Monday is my birthday and today was the day we celebrated as a family. I admit I had a lot of fun, although I always lose when we play a family game (this time being no exception). I will admit to having some serious brother envy though. I'm so used to him being here all the time that it's weird when he's gone every night with his girlfriend. Sigh, guess I'll just have to make some other friends (Yay Celeste!!). I'm excited for my birthday this year, which is strange. It's not like anything all that exciting is happening since I'm just turning nineteen, but for some reason I've been looking forward to it for weeks. Maybe it's because I have nothing else to do that I'm so excited about this. Who knows? Haha :P
I've been trying to be a good girl the past few days and actually get up at a decent time (decent meaning before 12:00). Except for Tuesday, I've actually done pretty well this week. This morning I even got up at 6:00!! That's a big deal for me! Of course I HAD to get up because I had rehearsal, but that's besides the point. It's so much easier to motivate myself to get out of bed when I actually have something worthwhile to do during the day.

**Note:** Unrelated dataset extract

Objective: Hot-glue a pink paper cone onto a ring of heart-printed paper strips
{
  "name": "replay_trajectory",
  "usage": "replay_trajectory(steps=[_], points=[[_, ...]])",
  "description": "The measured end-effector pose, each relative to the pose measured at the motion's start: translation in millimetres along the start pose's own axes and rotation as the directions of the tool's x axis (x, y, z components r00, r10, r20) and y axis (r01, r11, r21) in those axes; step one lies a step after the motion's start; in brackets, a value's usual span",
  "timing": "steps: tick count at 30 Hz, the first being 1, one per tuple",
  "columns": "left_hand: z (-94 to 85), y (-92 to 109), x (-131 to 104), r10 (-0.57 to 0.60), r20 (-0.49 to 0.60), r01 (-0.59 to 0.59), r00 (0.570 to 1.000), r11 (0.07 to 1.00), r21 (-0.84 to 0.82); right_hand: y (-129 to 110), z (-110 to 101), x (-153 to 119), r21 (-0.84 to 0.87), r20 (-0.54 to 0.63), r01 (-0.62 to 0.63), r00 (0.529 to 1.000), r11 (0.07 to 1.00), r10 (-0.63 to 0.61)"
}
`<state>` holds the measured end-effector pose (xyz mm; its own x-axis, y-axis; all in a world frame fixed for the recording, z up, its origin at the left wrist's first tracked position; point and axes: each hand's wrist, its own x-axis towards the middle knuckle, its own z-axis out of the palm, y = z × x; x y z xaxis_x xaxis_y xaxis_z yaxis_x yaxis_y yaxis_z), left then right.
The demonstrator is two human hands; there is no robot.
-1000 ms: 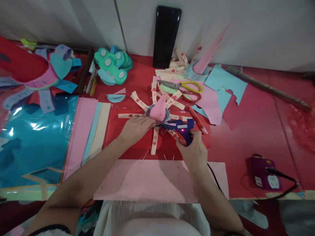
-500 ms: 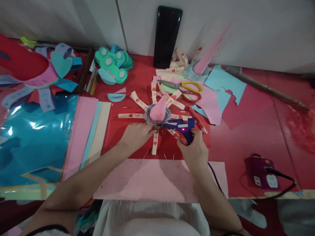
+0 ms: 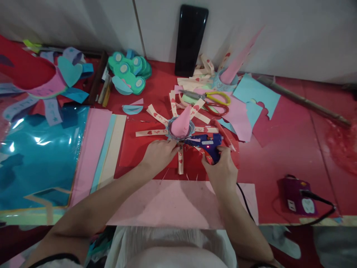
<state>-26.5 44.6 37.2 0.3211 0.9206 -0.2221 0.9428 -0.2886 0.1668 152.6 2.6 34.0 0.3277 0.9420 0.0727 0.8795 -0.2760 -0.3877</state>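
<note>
A paper craft lies in front of me: a pink paper cone [image 3: 180,125] inside a blue paper ring [image 3: 192,130], with cream paper strips [image 3: 152,133] marked with red hearts and letters fanning out around it. My left hand [image 3: 159,153] is closed at the ring's near edge, thumb and fingers pinching there; the pinched part is mostly hidden by the fingers. My right hand [image 3: 221,167] is wrapped round the handle of a blue hot glue gun [image 3: 206,142] with a small red light on. The gun's nozzle points left, close to my left fingertips at the ring.
Scissors [image 3: 216,102] and paper scraps [image 3: 240,119] lie beyond the craft. A black phone [image 3: 191,41] leans on the wall. Green paper shapes [image 3: 129,72] and a stick [image 3: 306,100] are at the back. A purple power box [image 3: 299,195] with a cord sits right; coloured sheets [image 3: 96,149] lie left.
The paper craft has turned slightly, its near strip swinging a little to the right. My left hand has moved slightly right along with it. The glue gun stays nearly in place.
</note>
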Motion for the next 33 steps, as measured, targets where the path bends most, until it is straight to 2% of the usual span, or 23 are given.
replay_trajectory(steps=[4,9,20,33], points=[[-0.1,-2,1,-0.001,0.000,0.001,1.000,1.000,-0.010,-1,-1,0,-0.007,0.012,-0.009,1.000,1.000,0.009],[1.7,-4,1,0.055,-0.045,-0.056,0.997,0.998,-0.019,-1,-3,-1,0.003,0.039,-0.008,0.999,1.000,0.008],[2.8,-6,2,0.064,-0.071,-0.068,0.995,0.996,-0.055,0,-3,-3,-0.025,0.001,0.063,0.998,0.998,-0.063],[1.5,-5,3,0.048,-0.056,-0.051,0.997,0.997,-0.062,-1,-12,1,-0.012,0.000,-0.014,1.000,1.000,0.014]])
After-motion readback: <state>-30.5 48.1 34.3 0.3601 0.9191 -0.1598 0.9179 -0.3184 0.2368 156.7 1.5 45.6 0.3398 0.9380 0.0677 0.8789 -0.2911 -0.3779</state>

Rehearsals have been fun and have given me something to do lately, thank heavens. The rehearsals are for the play Beauty and the Beast at Murray Community Arts in the Park. We start performances next Wednesday and I'm pretty excited about it, not gonna lie. We've all been worried about the run since it's been raining pretty much constantly for the last two weeks, but our director told us that if worst comes to worst we'll just trot on over to Murray High with some set pieces and make do. That's better than cancelling and that's all I was really worried about. The show is pretty stress free for me right now. It's funny because I auditioned for this play on a whim at the last minute and now it's turned into one of the funnest things I've ever done. Ok, maybe not EVER, but it's definitely up there. I'm just really glad that I did it and really greatful that I got in. I've made so many great friends and it's helped me on my quest to be able to do things on my own!!
I have a huge problem with going places without someone else with me. Kind of like how girls can't go to the bathroom without a buddy, I feel like I can't go anywhere without one. I'm always worried about not knowing what to do and just standing around like a tardo or getting lost, but recently I've been forcing myself to do things alone and it's fortunately been turning out very well. It almost makes me wish I'd started doing it before, haha, but not quite. I know this is a silly thing to be so glad about, but I've always felt uncomfortable. It's a nice feeling to start getting over something that's been a problem for years.
Ok, well enough rambling. I'll finish here and leave it for a while again. I'm planning on cutting my hair pretty short after the play is over, and possibly adding some highlights and streaks just for kicks and giggles. I've never done anything with my hair and I figure it'll be fun to try it just once. Plus, my hair grows fast enough that if it looks horrible I won't have to worry about it for long! So anyways, I'll let you know how that turns out!